TASK PROMPT:
Copying starts at the line containing "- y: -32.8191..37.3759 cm" and stops after the last line of the records; each line is repeated exactly, and pictures are skipped.

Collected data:
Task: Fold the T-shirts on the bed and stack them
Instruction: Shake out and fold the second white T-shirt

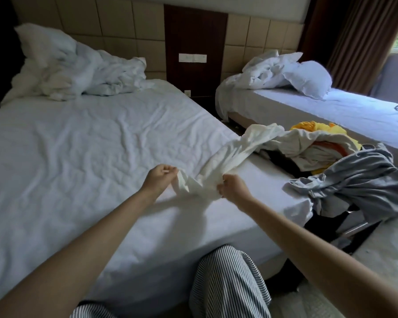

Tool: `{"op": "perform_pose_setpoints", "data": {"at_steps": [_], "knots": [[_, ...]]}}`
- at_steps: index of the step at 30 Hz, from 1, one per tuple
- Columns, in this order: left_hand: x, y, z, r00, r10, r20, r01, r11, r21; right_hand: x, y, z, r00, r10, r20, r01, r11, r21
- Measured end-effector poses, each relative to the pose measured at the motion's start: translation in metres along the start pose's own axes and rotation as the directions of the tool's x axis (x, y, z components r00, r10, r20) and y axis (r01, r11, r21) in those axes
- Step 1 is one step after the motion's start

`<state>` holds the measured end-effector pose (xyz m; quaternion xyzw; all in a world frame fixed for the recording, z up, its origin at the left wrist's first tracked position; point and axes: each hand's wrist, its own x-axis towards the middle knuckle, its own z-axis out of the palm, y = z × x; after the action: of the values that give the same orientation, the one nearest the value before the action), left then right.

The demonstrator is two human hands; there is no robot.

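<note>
The bed is wrinkled, so folds may set crooked. From the pile at right the shirt stretches to the near edge, its twisted end pinched by left grip and right grip; tugging could drag the pile off.

No words, numbers or signs can be read anywhere. The white switch plates on the dark wall panel at 12 o'clock are too small and blurry to show any marks.
</note>
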<state>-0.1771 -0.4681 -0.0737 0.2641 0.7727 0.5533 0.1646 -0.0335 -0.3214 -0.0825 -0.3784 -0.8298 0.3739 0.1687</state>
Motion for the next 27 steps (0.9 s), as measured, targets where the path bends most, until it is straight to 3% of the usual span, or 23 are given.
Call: {"op": "perform_pose_setpoints", "data": {"at_steps": [2, 4, 6, 9, 11, 12, 16, 18, 21, 23, 27], "knots": [[0.009, 0.009, 0.018, 1.0, 0.027, -0.003, -0.027, 0.998, -0.059, -0.029, -0.006, 0.016, 0.986, -0.139, 0.092, 0.155, 0.967, -0.202], [0.01, 0.025, 0.04, 0.989, 0.066, 0.133, -0.061, 0.997, -0.042, -0.055, -0.014, 0.028, 0.952, -0.248, 0.177, 0.286, 0.93, -0.233], [0.01, 0.034, 0.064, 0.948, 0.072, 0.309, -0.145, 0.965, 0.218, -0.072, -0.016, 0.035, 0.91, -0.31, 0.275, 0.376, 0.896, -0.234], [0.003, 0.029, 0.085, 0.922, 0.03, 0.385, -0.296, 0.696, 0.654, -0.078, -0.008, 0.033, 0.857, -0.307, 0.414, 0.342, 0.94, -0.01], [0.001, 0.022, 0.088, 0.944, 0.092, 0.316, -0.307, 0.595, 0.743, -0.075, 0.0, 0.022, 0.833, -0.284, 0.474, 0.276, 0.957, 0.088], [0.001, 0.018, 0.086, 0.954, 0.124, 0.274, -0.291, 0.614, 0.733, -0.071, 0.005, 0.017, 0.84, -0.283, 0.463, 0.281, 0.957, 0.076], [0.015, 0.017, 0.054, 0.99, 0.14, -0.012, -0.118, 0.872, 0.475, -0.046, 0.029, -0.002, 0.892, -0.272, 0.362, 0.252, 0.962, 0.103], [0.027, 0.013, 0.027, 0.979, 0.119, -0.163, -0.044, 0.916, 0.399, -0.031, 0.038, -0.008, 0.93, -0.245, 0.275, 0.226, 0.969, 0.098], [0.032, 0.003, -0.029, 0.936, 0.07, -0.344, 0.085, 0.905, 0.417, -0.014, 0.043, -0.014, 0.956, -0.248, 0.158, 0.234, 0.967, 0.103], [0.03, -0.011, -0.066, 0.93, 0.003, -0.366, 0.19, 0.851, 0.49, -0.004, 0.042, -0.012, 0.962, -0.258, 0.093, 0.246, 0.962, 0.12], [0.021, -0.018, -0.095, 0.966, -0.151, -0.21, 0.251, 0.743, 0.621, 0.017, 0.036, -0.003, 0.962, -0.269, 0.048, 0.265, 0.962, 0.066]]}}
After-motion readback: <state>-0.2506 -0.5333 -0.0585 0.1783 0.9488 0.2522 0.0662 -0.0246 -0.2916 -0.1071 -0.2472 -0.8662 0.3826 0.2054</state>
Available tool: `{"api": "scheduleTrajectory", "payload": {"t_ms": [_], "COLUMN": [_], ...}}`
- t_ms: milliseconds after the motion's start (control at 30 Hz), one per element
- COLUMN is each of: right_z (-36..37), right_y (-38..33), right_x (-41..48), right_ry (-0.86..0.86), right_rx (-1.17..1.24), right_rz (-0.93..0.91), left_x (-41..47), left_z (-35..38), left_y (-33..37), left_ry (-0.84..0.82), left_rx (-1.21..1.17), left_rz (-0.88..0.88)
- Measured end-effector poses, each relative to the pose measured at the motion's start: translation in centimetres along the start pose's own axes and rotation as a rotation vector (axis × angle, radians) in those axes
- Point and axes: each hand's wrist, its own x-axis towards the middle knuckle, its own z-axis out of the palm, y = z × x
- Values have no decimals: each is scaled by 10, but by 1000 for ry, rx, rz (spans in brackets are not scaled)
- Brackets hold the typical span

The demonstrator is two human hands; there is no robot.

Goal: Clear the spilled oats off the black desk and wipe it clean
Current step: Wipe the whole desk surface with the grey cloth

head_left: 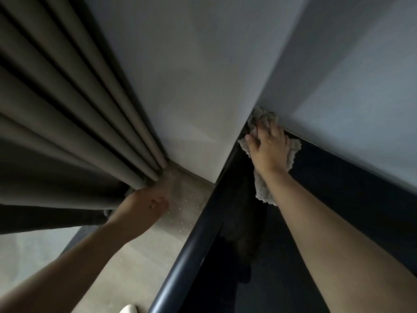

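Right hand (268, 152) flat on grey cloth (262, 188), fingers spread, pressing it into the far corner of the black counter (338, 199) where it meets the wall (191, 86). Left hand (142, 206) hangs off the counter edge over the floor (135, 256) near the curtain (67, 132). Its fingers are curled under, so can't tell if they hold anything. Oats (180, 227) show as pale specks on the floor beside the counter.
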Motion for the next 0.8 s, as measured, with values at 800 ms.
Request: {"api": "scheduleTrajectory", "payload": {"t_ms": [800], "right_z": [29], "right_y": [-111], "right_x": [-294], "right_ry": [69], "right_rx": [144], "right_rz": [-138], "left_x": [-93], "left_z": [-27], "left_y": [-123], "left_ry": [6], "left_rx": [163], "left_rz": [128]}}
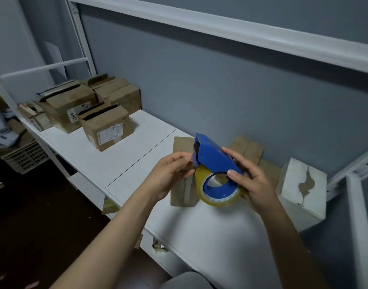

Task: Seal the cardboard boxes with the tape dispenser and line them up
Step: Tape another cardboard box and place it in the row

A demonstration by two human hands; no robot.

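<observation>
Now the tape dispenser is held in the air over a small cardboard box on the counter
Probably light, stiff plastic with a slippery roll: the right hand has its grip curled round the body, the left hand pinches at the blade end

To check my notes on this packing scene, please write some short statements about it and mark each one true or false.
1. The right hand grips the blue plastic tape dispenser. True.
2. The dispenser lies on the white shelf. False: both hands hold it above a flat brown cardboard box.
3. The left hand pinches at the dispenser's front end. True.
4. The white box with a torn patch stands left of the dispenser. False: it stands on the right.
</observation>
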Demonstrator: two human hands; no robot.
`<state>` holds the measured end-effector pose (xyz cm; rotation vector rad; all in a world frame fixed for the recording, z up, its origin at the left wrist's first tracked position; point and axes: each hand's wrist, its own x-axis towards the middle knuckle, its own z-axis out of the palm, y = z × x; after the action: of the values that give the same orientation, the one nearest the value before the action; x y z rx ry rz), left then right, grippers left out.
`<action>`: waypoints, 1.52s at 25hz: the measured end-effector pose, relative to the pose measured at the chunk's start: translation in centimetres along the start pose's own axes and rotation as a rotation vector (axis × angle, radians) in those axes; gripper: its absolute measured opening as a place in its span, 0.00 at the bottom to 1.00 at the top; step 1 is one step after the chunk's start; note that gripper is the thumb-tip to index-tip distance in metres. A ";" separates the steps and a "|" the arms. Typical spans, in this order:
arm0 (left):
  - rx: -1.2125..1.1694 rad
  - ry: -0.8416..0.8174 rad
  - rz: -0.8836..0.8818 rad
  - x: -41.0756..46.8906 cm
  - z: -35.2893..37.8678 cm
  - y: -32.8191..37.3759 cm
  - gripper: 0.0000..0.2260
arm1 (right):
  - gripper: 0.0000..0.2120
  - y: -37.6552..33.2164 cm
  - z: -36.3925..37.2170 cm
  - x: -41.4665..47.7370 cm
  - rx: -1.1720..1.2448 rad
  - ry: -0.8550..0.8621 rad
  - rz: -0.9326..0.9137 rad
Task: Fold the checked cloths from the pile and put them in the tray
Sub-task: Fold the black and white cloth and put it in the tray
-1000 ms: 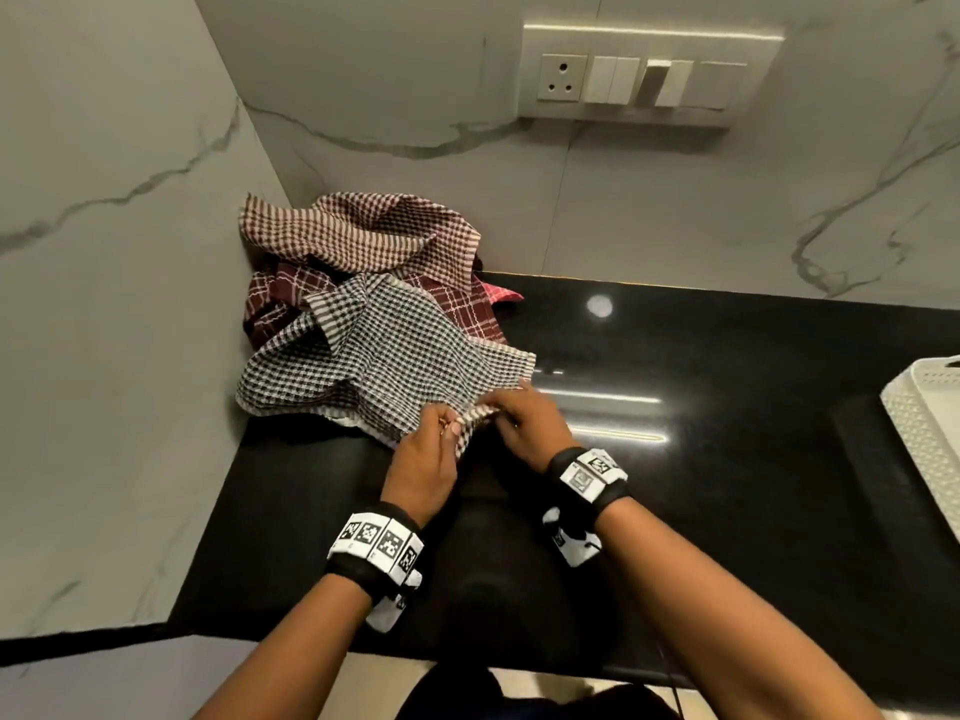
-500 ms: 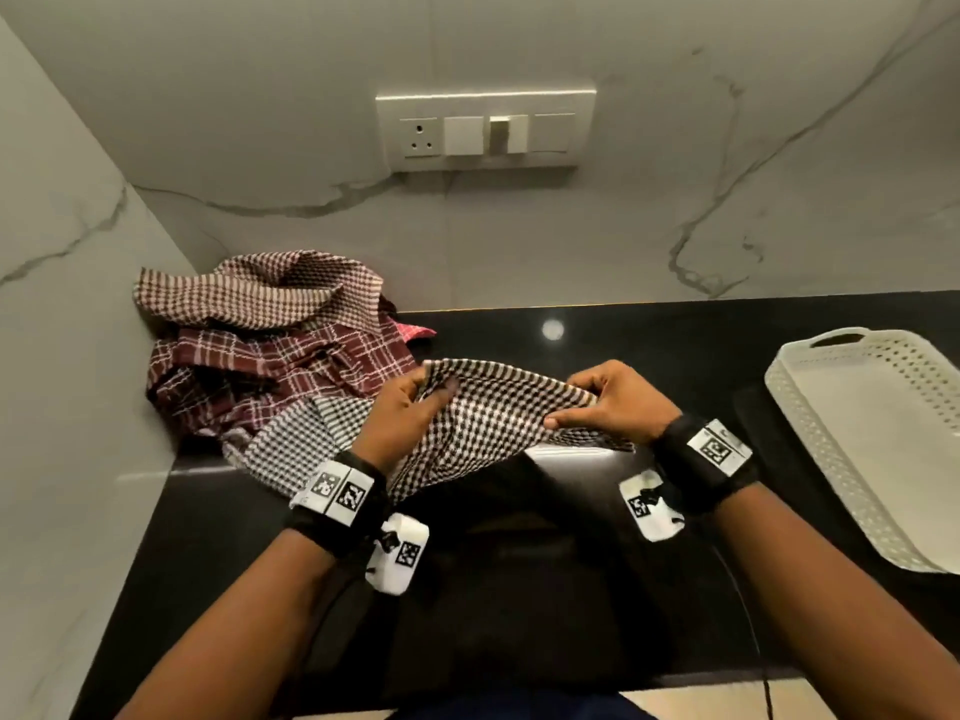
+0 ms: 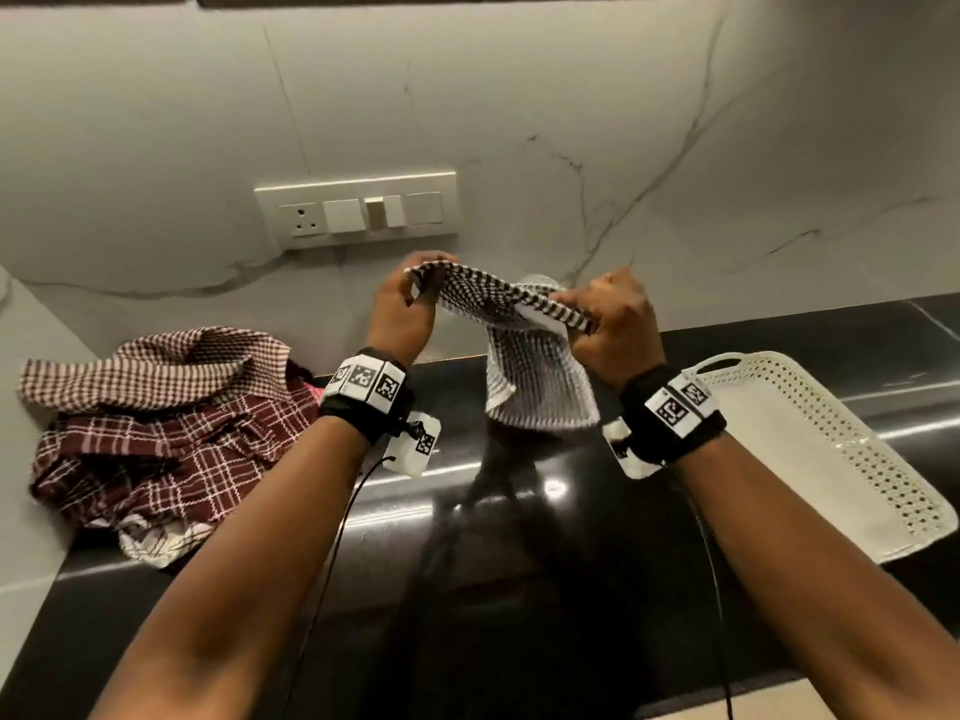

SOLUTION FOR THIS PROBLEM:
  - y: -32.8191..37.3759 cm
  - gripper: 0.0000..0.2260
arm1 (right):
  - gripper: 0.0000..0.2120
  - y: -37.6552..33.2164 cm
  - z: -36.3925..37.2170 cm
  - x: -41.4665..47.7370 cm
  - rx: -1.1720..1.2448 rad
  - ry: -0.8550..0.8621 rad
  - rz: -0.9326..0.9137 rad
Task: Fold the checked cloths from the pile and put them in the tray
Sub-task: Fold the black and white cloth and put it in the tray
-1000 ms: 
-500 ms: 
+0 ms: 

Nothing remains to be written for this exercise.